Mc Kinsey, dans son rapport The 5G Era, évoque deux exemples très parlants.

Aujourd’hui les véhicules à guidage autonome (VGA) utilisés sur des sites industriels s'appuient sur des capteurs pour faciliter la navigation et le contrôle des collisions. Ils fonctionnent généralement selon des trajectoires fixes ou avec des capacités d’optimisation minimales. La prochaine génération fera appel à des analyses avancées et à l'apprentissage automatique pour prendre des décisions. Ces capacités permettront aux VGA d'examiner les données et de prendre des décisions de navigation sophistiquées - par exemple, éviter les zones encombrées par d'autres véhicules – et reposeront sur des réseaux 5G privés. La 5G permettra aux VGA d'exécuter des logiciels de contrôle et de traiter des données à la périphérie, ce qui leur fournira une immense puissance de calcul à un coût inférieur à celui du traitement embarqué.

Par ailleurs, les travailleurs peuvent utiliser des lunettes de réalité augmentées qui affichent des instructions dans leur champ visuel pour guider leurs processus de travail et leur workflow dans diverses tâches, comme les contrôles qualité. Ici, la 5G est un catalyseur, car les lunettes de réalité augmentée doivent traiter les données en temps réel pour offrir une expérience fluide et réactive.
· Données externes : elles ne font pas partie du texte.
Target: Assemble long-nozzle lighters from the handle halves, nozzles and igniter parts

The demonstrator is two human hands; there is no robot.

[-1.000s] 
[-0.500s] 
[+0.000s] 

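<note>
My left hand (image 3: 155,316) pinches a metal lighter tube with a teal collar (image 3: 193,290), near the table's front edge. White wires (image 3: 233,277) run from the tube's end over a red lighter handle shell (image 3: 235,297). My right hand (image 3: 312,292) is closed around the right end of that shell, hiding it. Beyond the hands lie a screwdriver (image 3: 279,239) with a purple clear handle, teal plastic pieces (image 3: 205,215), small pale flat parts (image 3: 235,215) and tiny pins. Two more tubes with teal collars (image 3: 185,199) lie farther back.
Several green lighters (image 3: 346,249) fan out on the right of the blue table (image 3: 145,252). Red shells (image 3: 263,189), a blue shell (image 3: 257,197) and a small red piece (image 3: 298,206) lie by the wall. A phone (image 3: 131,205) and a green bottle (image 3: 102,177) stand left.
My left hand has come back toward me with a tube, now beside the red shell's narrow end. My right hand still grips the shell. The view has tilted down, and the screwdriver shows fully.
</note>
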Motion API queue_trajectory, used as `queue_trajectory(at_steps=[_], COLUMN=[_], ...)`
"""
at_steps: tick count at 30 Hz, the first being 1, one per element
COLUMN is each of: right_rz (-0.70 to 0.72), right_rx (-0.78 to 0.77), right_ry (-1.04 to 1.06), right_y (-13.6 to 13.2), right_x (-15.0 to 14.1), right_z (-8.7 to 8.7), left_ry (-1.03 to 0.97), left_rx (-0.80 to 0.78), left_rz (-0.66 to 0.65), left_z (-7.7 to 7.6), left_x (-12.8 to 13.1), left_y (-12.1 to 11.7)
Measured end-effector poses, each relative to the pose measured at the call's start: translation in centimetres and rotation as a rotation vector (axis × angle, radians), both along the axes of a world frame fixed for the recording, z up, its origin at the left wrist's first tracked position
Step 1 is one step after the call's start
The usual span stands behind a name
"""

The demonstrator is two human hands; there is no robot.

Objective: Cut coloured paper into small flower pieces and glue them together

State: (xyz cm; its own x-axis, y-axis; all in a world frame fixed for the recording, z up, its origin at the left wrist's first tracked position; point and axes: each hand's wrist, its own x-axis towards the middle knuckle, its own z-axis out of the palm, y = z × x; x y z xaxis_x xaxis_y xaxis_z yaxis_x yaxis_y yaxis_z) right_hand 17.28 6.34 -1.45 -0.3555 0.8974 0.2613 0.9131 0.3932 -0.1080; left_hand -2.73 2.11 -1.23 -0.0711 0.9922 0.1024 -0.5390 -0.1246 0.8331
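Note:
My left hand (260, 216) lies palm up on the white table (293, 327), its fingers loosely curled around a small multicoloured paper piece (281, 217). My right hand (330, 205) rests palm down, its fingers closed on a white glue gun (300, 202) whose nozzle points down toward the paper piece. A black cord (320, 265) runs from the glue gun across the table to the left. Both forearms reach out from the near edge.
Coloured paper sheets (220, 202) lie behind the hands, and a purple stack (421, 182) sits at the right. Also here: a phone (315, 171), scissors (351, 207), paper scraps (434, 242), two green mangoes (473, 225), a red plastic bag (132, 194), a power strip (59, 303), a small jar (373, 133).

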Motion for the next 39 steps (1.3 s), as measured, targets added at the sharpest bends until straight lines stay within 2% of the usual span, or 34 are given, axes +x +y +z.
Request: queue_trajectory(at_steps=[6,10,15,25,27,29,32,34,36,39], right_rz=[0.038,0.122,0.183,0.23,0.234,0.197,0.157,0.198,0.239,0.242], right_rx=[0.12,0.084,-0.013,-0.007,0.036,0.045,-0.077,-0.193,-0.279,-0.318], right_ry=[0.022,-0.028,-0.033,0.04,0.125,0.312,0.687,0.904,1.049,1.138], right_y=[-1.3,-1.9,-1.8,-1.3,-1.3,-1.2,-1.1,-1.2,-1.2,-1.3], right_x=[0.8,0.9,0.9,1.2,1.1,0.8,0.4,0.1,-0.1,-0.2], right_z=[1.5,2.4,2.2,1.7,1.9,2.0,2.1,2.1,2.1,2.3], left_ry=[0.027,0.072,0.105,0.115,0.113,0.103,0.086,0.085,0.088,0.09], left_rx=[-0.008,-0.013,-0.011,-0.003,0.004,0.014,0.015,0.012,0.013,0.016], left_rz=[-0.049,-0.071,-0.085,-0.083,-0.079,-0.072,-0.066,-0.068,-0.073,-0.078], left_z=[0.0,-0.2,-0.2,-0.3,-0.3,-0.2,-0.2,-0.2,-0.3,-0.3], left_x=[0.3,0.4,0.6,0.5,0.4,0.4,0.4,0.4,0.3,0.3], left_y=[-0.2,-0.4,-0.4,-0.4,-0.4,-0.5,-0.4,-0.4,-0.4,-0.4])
Les communications à faible latence et à haut débit permettront de traiter les données de la réalité augmentée dans le cloud edge, ce qui réduira les coûts et augmentera l'efficacité énergétique pour les entreprises.

Le cabinet d’analyse IDC prévoit que 80% des données seront générées en périphérie des réseaux et non pas dans les datacenters d’ici 2025, ce qui semble confirmer que le changement est en cours. En Asie, un certain nombre d’alliances entre des fournisseurs de services et des opérateurs télécoms allant dans ce sens commencent à émerger afin de proposer des services inédits. La 5G rebat les cartes et offre l’opportunité à toutes les organisations opérant des réseaux de changer la manière dont elles abordent la distribution des services applicatifs et des ressources informatiques et peut-être même leur rapport au Cloud. Gageons que l’informatique quantique puisse à son tour amener de nouveaux paradigmes au niveau de la consommation des ressources : qu’il s’agisse de puissance de calcul ou de l’exploitation de la donnée. Il paraît que l’évolution de l’informatique est un mouvement pendulaire perpétuel.